■ Task item ■
In the listing below, find each line that holds the string "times" and copy it.

START Stored data

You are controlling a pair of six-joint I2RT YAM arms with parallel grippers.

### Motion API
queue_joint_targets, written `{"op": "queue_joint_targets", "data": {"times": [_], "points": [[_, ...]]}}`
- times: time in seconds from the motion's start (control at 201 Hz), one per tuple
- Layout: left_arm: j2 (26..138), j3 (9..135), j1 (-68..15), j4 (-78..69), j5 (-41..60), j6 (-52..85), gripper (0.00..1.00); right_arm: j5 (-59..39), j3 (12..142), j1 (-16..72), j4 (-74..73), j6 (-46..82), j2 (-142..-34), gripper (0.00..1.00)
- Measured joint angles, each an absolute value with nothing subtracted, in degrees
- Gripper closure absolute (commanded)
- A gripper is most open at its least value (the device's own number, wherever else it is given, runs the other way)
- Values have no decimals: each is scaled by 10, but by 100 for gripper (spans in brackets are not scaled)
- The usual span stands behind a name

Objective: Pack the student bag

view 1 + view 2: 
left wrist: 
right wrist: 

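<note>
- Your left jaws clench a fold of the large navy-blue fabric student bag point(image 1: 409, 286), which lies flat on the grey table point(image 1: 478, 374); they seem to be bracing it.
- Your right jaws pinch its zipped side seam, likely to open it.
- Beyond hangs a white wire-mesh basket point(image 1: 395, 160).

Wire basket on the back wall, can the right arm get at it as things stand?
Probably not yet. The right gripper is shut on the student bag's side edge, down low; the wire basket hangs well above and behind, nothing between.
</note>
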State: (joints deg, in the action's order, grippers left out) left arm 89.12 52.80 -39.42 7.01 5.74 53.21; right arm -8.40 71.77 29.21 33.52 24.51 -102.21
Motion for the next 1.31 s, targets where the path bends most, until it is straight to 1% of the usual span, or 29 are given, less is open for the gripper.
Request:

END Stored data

■ Result of this task ■
queue_joint_targets, written `{"op": "queue_joint_targets", "data": {"times": [_], "points": [[_, ...]]}}`
- times: time in seconds from the motion's start (control at 201 Hz), one per tuple

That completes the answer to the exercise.